▶ [ABOUT THIS TASK]: Report every line of the records that includes the word "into".

Stored dataset items:
◆ ◆ ◆

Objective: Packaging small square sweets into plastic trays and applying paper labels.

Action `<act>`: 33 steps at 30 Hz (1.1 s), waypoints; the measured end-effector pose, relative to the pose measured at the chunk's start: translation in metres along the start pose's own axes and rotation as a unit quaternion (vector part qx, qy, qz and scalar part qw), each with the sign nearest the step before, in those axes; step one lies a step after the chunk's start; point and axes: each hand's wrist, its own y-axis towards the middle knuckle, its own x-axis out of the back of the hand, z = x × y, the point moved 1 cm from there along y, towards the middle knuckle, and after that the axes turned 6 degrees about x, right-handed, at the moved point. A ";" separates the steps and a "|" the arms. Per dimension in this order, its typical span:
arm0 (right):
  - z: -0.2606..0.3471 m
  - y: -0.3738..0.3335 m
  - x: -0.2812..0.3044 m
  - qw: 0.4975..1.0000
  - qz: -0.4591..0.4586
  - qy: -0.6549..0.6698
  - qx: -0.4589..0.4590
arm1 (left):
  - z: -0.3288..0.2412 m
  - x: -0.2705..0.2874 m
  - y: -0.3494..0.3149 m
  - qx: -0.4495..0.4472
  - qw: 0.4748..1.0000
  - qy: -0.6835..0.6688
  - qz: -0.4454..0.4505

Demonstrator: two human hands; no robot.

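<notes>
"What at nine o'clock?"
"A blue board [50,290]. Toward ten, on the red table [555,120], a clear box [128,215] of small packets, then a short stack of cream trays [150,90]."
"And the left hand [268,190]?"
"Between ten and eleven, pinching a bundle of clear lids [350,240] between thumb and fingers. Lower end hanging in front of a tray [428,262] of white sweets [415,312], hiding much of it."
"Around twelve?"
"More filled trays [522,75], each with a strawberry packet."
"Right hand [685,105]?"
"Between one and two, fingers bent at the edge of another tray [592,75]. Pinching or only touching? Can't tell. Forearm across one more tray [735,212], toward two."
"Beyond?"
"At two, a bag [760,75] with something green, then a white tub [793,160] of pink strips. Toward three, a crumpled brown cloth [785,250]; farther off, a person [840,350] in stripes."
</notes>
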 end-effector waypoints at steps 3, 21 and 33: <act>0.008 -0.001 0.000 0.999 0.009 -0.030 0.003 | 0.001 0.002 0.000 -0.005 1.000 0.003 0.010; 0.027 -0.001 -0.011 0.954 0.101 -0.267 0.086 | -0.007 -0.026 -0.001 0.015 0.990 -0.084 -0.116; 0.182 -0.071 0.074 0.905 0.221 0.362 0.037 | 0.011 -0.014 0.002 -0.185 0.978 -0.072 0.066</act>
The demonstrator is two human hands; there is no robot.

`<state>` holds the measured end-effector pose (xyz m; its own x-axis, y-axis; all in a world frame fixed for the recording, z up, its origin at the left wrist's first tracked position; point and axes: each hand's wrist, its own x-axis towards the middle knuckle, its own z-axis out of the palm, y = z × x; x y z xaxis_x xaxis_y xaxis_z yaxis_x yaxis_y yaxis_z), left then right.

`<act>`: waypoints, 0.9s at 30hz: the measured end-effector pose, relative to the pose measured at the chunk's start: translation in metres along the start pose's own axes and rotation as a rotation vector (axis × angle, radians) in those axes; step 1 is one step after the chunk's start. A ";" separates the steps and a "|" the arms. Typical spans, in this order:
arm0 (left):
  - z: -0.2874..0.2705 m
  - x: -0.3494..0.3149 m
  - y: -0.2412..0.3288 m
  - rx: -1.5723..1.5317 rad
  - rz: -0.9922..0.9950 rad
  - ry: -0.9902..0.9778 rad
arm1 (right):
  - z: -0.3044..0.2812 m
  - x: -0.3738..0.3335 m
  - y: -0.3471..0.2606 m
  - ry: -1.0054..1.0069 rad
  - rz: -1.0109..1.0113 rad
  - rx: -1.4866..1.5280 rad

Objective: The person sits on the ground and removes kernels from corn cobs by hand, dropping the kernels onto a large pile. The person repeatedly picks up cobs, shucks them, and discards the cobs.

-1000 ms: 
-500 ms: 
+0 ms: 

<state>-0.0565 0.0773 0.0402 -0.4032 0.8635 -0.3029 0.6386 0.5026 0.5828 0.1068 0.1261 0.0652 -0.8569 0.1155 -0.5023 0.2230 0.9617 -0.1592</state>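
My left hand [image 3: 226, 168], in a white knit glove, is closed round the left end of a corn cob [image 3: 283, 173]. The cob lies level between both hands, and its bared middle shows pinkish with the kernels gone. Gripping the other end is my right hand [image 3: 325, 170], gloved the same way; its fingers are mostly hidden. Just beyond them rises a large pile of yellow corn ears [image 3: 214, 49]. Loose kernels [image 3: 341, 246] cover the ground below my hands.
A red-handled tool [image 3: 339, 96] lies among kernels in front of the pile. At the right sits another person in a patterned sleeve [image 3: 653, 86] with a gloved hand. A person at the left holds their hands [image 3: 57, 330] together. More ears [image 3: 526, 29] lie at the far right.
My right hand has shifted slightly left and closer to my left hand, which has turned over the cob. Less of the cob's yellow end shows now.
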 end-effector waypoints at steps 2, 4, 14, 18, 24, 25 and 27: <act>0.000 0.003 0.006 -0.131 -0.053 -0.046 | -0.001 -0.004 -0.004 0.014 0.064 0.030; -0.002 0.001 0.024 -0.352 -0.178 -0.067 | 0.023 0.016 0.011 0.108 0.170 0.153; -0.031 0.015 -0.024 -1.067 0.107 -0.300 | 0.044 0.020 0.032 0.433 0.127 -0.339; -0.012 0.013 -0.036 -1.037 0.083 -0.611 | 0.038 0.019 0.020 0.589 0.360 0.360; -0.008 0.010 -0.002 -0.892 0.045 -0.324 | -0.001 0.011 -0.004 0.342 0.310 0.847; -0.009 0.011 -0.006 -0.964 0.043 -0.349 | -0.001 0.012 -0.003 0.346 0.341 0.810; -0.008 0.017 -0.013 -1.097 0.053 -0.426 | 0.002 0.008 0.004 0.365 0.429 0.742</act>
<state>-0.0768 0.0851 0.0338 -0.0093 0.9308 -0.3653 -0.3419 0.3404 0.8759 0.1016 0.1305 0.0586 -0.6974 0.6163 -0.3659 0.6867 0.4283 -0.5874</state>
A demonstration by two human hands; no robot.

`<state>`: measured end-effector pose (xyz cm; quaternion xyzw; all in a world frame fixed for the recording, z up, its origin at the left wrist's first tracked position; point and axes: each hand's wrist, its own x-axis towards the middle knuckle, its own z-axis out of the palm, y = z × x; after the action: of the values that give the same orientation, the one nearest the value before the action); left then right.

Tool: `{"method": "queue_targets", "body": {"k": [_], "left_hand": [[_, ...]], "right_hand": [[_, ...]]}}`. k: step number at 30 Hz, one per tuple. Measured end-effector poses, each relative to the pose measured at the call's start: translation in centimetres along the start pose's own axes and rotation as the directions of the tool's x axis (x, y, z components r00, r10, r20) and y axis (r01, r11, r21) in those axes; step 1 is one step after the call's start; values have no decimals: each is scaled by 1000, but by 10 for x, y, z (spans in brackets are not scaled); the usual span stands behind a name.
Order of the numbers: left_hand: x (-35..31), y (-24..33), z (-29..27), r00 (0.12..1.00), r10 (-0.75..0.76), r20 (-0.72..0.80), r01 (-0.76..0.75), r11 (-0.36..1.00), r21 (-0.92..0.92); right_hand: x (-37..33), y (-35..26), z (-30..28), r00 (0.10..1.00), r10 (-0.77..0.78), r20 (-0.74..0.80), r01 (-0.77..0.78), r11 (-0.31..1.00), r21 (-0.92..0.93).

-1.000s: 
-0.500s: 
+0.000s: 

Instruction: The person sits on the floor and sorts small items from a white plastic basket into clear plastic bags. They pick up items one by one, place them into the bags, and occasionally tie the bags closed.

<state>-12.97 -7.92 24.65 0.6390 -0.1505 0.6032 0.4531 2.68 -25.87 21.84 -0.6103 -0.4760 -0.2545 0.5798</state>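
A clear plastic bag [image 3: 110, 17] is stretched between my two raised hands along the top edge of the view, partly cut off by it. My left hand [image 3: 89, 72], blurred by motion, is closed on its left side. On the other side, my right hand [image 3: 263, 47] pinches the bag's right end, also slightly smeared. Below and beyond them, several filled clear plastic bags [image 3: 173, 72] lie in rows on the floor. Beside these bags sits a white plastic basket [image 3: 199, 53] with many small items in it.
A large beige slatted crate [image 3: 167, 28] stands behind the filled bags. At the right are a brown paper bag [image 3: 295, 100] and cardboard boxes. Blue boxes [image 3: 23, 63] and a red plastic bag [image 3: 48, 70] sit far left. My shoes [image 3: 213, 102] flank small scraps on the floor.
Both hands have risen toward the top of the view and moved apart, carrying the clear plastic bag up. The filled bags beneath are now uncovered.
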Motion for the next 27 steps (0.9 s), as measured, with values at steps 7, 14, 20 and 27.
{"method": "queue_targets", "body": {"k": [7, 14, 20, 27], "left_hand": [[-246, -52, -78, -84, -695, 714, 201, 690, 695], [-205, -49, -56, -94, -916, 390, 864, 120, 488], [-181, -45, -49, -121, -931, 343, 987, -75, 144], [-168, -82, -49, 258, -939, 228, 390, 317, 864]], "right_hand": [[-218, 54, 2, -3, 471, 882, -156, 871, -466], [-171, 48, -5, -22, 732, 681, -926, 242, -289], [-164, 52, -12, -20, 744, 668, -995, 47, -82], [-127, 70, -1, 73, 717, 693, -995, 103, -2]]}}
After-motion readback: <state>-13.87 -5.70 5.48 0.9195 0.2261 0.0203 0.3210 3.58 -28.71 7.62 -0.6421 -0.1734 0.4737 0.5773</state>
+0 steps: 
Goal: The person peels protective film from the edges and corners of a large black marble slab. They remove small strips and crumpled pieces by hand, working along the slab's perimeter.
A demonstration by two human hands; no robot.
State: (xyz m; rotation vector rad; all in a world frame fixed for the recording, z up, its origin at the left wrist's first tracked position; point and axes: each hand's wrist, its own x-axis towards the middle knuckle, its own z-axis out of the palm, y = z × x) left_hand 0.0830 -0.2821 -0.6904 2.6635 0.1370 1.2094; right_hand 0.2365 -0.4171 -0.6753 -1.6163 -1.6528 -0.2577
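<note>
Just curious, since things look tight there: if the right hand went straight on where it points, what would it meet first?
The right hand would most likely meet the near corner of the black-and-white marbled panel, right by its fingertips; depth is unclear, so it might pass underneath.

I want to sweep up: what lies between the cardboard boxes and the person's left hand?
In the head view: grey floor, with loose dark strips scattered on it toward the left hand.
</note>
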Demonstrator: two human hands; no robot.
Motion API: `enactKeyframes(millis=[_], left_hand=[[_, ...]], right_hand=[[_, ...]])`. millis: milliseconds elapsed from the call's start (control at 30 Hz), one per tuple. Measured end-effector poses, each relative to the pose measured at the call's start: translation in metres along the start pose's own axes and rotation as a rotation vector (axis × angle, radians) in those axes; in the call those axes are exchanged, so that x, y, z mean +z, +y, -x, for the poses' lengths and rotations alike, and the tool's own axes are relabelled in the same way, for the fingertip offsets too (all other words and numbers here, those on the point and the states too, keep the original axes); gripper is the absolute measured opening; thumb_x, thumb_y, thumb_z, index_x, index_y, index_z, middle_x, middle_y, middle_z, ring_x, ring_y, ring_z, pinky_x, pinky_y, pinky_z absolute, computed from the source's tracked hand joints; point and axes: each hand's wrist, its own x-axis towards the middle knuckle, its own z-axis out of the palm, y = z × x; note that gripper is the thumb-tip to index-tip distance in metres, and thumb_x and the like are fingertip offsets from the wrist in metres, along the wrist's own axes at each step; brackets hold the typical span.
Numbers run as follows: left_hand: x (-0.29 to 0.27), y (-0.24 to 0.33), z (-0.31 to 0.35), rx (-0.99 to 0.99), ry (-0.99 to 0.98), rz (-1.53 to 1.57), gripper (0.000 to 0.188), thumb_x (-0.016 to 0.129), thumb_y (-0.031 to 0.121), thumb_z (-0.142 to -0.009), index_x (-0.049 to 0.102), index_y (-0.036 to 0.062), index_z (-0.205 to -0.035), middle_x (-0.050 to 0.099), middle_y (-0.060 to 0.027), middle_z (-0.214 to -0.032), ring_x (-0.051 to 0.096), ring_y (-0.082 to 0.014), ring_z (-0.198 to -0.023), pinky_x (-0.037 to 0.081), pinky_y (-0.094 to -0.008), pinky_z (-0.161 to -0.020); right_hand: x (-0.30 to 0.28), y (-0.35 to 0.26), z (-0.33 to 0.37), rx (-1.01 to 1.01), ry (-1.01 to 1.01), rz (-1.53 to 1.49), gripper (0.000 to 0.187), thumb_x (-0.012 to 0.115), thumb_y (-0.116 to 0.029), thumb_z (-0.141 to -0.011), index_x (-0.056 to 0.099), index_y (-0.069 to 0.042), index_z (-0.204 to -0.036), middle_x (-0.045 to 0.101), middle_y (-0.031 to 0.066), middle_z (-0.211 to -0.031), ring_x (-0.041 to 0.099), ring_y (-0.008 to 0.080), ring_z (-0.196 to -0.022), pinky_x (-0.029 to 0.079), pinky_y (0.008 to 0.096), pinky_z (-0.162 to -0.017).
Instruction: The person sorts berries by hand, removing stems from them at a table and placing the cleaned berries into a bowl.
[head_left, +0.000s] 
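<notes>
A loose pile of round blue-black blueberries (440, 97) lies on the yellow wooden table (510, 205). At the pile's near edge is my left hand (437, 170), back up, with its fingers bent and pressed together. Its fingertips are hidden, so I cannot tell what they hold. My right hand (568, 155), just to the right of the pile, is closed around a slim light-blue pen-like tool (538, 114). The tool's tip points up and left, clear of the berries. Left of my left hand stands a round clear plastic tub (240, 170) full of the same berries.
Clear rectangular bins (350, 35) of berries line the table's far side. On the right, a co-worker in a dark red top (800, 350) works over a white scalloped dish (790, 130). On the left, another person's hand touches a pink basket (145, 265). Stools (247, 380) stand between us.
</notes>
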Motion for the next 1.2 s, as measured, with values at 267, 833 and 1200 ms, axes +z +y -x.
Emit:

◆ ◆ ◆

▶ [SOLUTION TO THIS PROBLEM]:
Objective: Packaging small square sweets into plastic trays and applying paper labels.
Instruction: The person sits on the floor and sorts small items from a white plastic basket into clear plastic bags. They pick up items one by one, place them into the bags, and occasionally tie the bags closed.
Instruction: The person sorts berries by hand, removing stems from them at a table and placing the cleaned berries into a bowl.

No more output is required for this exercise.